Transpiration in Quercus suber trees under shallow water table conditions: the role of soil and groundwater
Pinto CA, Nadezhdina N, David JS, Kurz-Besson C, Caldeira MC, Henriques MO, Monteiro FG, Pereira JS, David TS
Hydrol. Process. (2013), https://doi.org/10.1002/hyp.10097
Water is one of the major environmental factors limiting plant growth and survival in the Mediterranean region. Quercus suber L. woodlands occupy vast areas in the Iberian Peninsula, frequently under shallow water table conditions. The relative magnitude of soil and groundwater uptake to supply transpiration is not easy to evaluate under these circumstances. We recently developed a conceptual framework for the functioning of the root system in Q. suber that simulates well tree transpiration, based on two types of root behaviour: shallow connected and deep connected.
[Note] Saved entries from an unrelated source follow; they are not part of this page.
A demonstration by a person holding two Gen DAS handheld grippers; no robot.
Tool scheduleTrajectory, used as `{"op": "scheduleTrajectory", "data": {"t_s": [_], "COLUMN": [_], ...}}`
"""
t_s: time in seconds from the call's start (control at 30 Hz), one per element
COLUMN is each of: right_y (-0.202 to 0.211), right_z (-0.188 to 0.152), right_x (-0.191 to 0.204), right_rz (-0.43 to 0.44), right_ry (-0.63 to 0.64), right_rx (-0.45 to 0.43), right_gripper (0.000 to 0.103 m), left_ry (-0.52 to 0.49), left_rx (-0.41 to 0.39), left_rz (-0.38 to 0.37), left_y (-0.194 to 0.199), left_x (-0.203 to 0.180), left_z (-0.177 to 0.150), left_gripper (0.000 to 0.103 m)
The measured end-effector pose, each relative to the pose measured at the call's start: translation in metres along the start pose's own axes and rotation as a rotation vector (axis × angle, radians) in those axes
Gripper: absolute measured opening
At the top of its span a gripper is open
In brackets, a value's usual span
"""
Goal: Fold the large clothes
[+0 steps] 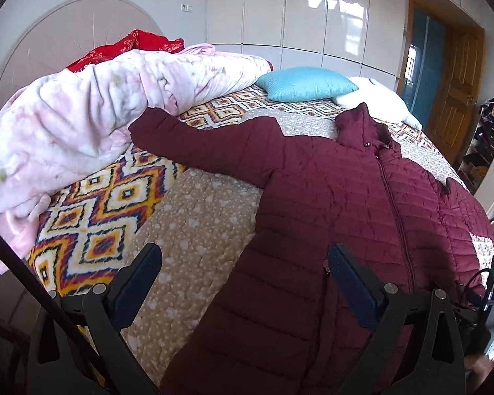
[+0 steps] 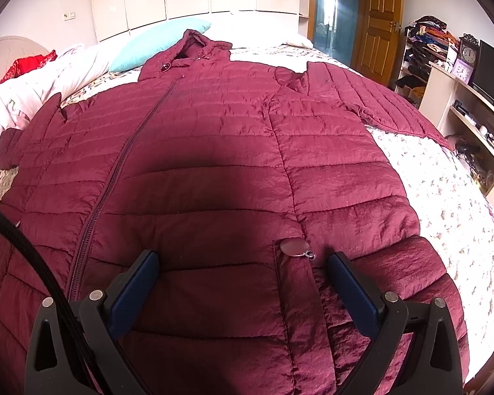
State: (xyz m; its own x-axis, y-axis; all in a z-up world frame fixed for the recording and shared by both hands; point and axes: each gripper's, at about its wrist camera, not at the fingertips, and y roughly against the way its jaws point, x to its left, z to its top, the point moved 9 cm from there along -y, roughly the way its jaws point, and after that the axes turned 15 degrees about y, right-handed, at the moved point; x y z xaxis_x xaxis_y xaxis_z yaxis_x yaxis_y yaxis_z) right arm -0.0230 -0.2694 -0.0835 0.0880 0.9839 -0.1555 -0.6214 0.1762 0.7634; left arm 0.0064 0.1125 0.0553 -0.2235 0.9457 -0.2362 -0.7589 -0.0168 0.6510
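A maroon quilted puffer coat (image 1: 329,204) lies spread flat, front up and zipped, on the bed; it fills the right wrist view (image 2: 214,164). Its left sleeve (image 1: 187,144) stretches out toward a pink blanket. Its right sleeve (image 2: 378,98) lies out to the right. My left gripper (image 1: 245,256) is open and empty, held above the coat's left edge near the hem. My right gripper (image 2: 242,263) is open and empty, held low over the coat's lower right front, by a pocket zip pull (image 2: 294,247).
A heaped pink blanket (image 1: 82,115) and red cloth (image 1: 131,44) lie at the headboard side. A teal pillow (image 1: 306,84) and a white pillow (image 1: 378,102) lie beyond the collar. The bedspread (image 1: 194,217) shows around the coat. Shelves with clutter (image 2: 444,75) and a door (image 2: 378,16) stand right.
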Motion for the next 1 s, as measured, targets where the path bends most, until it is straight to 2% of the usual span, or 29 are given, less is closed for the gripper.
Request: {"op": "scheduleTrajectory", "data": {"t_s": [0.4,0.6,0.7,0.83,1.0], "right_y": [0.003,0.006,0.023,0.061,0.117], "right_z": [-0.001,0.002,0.005,0.018,0.048], "right_x": [-0.001,-0.001,-0.004,-0.015,-0.078], "right_rz": [0.001,-0.003,-0.022,0.05,0.064], "right_ry": [-0.002,0.01,0.034,0.022,-0.016], "right_rx": [-0.008,0.023,0.005,-0.068,-0.14], "right_gripper": [0.103,0.103,0.103,0.103,0.103], "left_ry": [0.0,-0.022,-0.03,-0.039,-0.067], "left_rx": [0.03,0.039,0.037,0.047,0.075], "left_rz": [0.012,0.015,0.021,0.011,-0.012], "left_y": [-0.008,-0.005,-0.003,-0.003,-0.007], "left_x": [-0.002,-0.004,-0.004,-0.007,-0.023], "left_z": [-0.005,-0.011,-0.012,-0.016,-0.028], "left_gripper": [0.1,0.1,0.1,0.1,0.1]}}
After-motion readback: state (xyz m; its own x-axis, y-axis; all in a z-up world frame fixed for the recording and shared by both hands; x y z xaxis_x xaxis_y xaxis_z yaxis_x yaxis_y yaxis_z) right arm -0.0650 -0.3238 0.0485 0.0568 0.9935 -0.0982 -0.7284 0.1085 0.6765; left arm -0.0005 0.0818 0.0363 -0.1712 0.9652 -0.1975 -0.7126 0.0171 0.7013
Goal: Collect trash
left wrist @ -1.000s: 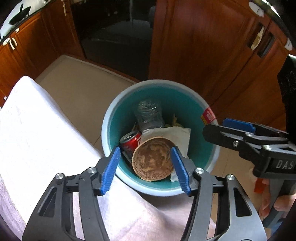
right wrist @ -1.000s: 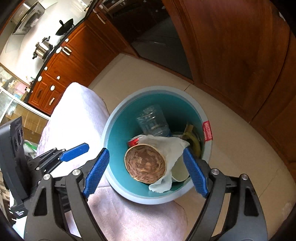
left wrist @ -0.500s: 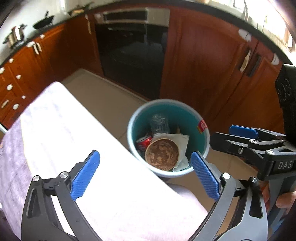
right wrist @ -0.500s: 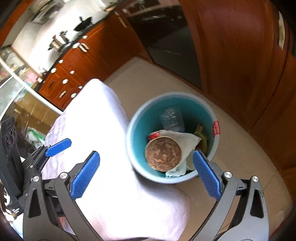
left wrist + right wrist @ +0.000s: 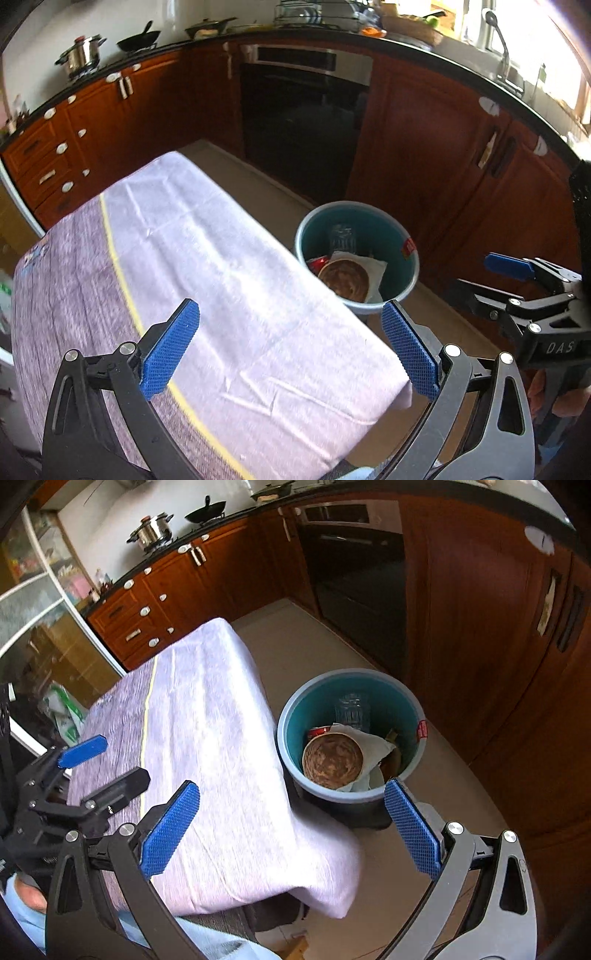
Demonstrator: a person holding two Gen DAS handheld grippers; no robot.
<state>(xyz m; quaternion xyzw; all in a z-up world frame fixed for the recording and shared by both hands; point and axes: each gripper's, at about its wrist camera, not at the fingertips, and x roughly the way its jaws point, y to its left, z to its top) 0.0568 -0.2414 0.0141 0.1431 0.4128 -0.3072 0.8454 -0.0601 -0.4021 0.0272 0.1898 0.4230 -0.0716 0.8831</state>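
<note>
teal inside and pale blue at the rim, the trash bin [image 5: 351, 734] stands on the floor just beside the bench [image 5: 207, 738] corner. in it lie a soiled brown paper plate [image 5: 331, 760] on a white napkin [image 5: 373, 749], a red can [image 5: 317, 732] and a clear plastic bottle [image 5: 351, 709] behind them. the bench with the lilac cloth carries no trash that i can see. the left hand-held gripper [image 5: 290, 347] and the right hand-held gripper [image 5: 291, 829] hover above the bench edge. the jaws of both have just been opening, now they stand wide with nothing between them. i judge the drop step is done; next move calls for looking for more trash, if some remains.
</note>
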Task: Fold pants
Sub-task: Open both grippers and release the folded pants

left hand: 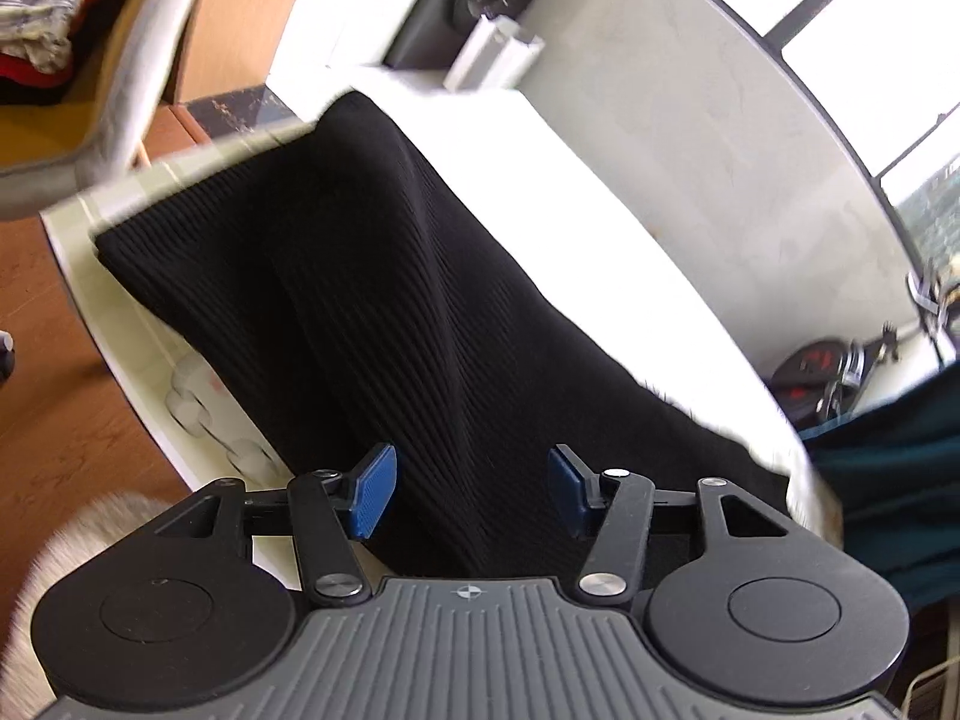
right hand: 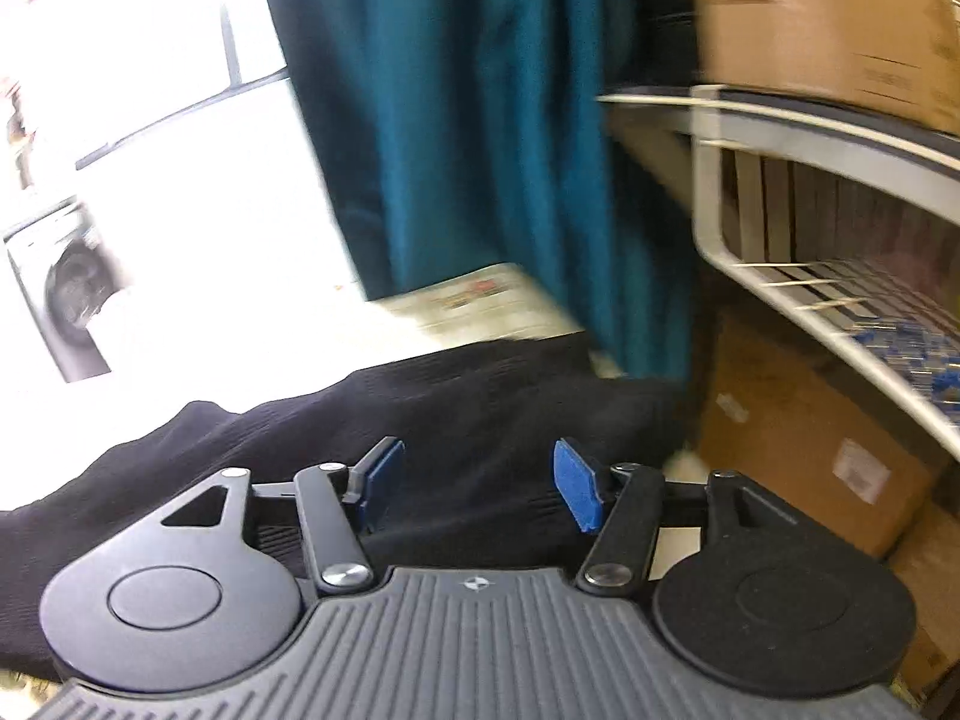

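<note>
left wrist view: my left hand-held gripper (left hand: 473,492) sits about half open with nothing between the blue pads (left hand: 375,492), just hovering over the near end of the black ribbed pants (left hand: 372,276).
pants, left side: they lie stretched out on the white worktop (left hand: 600,228), running away from me toward its far corner. A long ridge runs down the cloth, so it's not lying flat yet.
how I'd do it, left: smooth that ridge out first, then pinch the very edge of the fabric, not a fat bunch, so the fold comes out square.
right wrist view: my right hand-held gripper (right hand: 474,489) is also roughly half open and empty. Picture's blurry tbh.
pants, right side: the pants (right hand: 456,414) lie straight ahead, under and past the pads (right hand: 575,492), ending near the teal curtain (right hand: 480,150).
how I'd do it, right: grab at the same spot along the pants as the left and lift both together, or the fold skews.
</note>
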The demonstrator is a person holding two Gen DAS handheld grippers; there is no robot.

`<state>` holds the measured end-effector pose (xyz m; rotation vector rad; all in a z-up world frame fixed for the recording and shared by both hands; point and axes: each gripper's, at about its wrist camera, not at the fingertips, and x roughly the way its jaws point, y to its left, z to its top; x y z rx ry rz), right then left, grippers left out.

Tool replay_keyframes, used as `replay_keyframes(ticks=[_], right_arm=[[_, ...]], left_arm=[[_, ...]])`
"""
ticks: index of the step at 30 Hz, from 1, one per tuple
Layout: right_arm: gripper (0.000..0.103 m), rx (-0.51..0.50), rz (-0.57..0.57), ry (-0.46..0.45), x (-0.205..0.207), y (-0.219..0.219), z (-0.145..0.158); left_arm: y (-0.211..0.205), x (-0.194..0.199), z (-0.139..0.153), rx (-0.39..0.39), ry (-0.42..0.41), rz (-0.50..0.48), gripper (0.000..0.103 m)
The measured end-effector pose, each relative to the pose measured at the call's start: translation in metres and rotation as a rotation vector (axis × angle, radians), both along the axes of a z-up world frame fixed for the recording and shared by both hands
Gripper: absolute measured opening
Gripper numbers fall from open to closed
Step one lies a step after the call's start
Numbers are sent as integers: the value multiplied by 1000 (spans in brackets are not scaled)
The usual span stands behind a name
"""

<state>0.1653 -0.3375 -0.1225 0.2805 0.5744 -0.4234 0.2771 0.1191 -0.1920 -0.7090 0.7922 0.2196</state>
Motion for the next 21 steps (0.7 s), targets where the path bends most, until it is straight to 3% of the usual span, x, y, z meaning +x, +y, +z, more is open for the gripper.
replay_keyframes(ticks=[2,6,10,13,17,21], right_arm=[[59,-4,53,13,17,23,-8],[61,3,132,60,54,73,-34],[71,11,164,98,84,112,-60],[72,-30,172,131,95,135,-76],[73,-57,183,167,101,143,-92],[75,-78,209,162,99,147,-95]], left_arm=[[25,-6,1,-21,-17,38,49],[81,-20,-3,-32,12,134,21],[130,-24,-9,-105,38,192,20],[140,-15,-11,-142,36,200,20],[129,8,-23,-176,34,174,24],[117,23,-30,-135,22,139,33]])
Although this significantly improved knowledge on the functional traits of Mediterranean Q. suber, the approach has the limitation of requiring root sap flow data, which are seldom available. In this work, we present alternative methodologies to assess if trees are connected to groundwater and to estimate the soil and groundwater contributions to tree transpiration. We provide evidence on the tree unrestricted access to groundwater solely based on meteorological, stem sap flow and leaf water potential data. Using a soil mass balance approach, we estimated the yearly soil and groundwater contributions to tree transpiration: 69.7% and 30.3%, respectively. Groundwater uptake became dominant in the dry summer: 73.2% of tree transpiration. Results reproduce extremely well those derived from root modelling. Because of its simplicity both in formulation and data requirements, our approach is potentially liable to be adapted to other groundwater-dependent Mediterranean oak sites, where interactions between land use and water resources may be relevant.